• PROBLEM TO SOLVE: The full listing below should be copied verbatim.

....

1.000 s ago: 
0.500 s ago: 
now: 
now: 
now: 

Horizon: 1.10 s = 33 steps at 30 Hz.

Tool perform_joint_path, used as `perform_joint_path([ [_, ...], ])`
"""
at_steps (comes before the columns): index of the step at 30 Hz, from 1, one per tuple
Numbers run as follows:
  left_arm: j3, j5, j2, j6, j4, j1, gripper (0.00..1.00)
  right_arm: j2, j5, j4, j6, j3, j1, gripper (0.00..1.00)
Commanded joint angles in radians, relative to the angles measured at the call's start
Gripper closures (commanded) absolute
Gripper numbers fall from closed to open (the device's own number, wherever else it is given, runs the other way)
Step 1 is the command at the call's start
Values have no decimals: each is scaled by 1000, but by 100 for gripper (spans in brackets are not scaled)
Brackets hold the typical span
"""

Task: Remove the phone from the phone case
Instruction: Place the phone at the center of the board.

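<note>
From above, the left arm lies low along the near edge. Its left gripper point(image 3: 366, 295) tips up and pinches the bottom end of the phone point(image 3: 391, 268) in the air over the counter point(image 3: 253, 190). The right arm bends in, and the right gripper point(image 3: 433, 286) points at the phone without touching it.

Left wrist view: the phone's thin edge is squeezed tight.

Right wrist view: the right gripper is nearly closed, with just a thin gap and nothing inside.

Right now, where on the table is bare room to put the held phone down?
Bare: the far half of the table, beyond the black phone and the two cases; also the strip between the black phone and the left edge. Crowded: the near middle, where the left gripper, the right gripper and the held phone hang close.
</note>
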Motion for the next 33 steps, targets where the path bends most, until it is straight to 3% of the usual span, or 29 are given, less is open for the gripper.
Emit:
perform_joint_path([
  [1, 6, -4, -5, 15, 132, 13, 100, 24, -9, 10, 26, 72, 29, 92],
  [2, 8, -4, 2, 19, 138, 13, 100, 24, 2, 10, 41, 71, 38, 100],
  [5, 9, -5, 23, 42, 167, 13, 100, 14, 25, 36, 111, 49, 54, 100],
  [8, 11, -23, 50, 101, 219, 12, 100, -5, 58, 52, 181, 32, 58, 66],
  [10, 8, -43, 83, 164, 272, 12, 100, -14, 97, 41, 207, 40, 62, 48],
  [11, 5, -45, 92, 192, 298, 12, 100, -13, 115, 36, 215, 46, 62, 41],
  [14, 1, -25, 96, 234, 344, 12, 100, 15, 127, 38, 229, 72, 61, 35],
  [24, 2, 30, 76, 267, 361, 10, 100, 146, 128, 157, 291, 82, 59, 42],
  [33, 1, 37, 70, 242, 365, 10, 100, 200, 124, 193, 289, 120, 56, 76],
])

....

• TASK SOLUTION:
1.000 s ago: 
0.500 s ago: 
now: 
now: 
now: 

Horizon: 1.10 s = 33 steps at 30 Hz.

Tool perform_joint_path, used as `perform_joint_path([ [_, ...], ])`
"""
at_steps (comes before the columns): index of the step at 30 Hz, from 1, one per tuple
Numbers run as follows:
  left_arm: j3, j5, j2, j6, j4, j1, gripper (0.00..1.00)
  right_arm: j2, j5, j4, j6, j3, j1, gripper (0.00..1.00)
Commanded joint angles in radians, relative to the angles measured at the call's start
Gripper closures (commanded) absolute
Gripper numbers fall from closed to open (the device's own number, wherever else it is given, runs the other way)
Step 1 is the command at the call's start
Values have no decimals: each is scaled by 1000, but by 100 for gripper (spans in brackets are not scaled)
Brackets hold the typical span
"""

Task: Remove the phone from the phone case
Instruction: Place the phone at the center of the board.

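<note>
From above, the left arm lies low along the near edge. Its left gripper point(image 3: 366, 295) tips up and pinches the bottom end of the phone point(image 3: 391, 268) in the air over the counter point(image 3: 253, 190). The right arm bends in, and the right gripper point(image 3: 433, 286) points at the phone without touching it.

Left wrist view: the phone's thin edge is squeezed tight.

Right wrist view: the right gripper is nearly closed, with just a thin gap and nothing inside.

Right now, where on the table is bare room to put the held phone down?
Bare: the far half of the table, beyond the black phone and the two cases; also the strip between the black phone and the left edge. Crowded: the near middle, where the left gripper, the right gripper and the held phone hang close.
</note>
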Motion for the next 33 steps, targets where the path bends most, until it is straight to 3% of the usual span, or 29 are given, less is open for the gripper.
Emit:
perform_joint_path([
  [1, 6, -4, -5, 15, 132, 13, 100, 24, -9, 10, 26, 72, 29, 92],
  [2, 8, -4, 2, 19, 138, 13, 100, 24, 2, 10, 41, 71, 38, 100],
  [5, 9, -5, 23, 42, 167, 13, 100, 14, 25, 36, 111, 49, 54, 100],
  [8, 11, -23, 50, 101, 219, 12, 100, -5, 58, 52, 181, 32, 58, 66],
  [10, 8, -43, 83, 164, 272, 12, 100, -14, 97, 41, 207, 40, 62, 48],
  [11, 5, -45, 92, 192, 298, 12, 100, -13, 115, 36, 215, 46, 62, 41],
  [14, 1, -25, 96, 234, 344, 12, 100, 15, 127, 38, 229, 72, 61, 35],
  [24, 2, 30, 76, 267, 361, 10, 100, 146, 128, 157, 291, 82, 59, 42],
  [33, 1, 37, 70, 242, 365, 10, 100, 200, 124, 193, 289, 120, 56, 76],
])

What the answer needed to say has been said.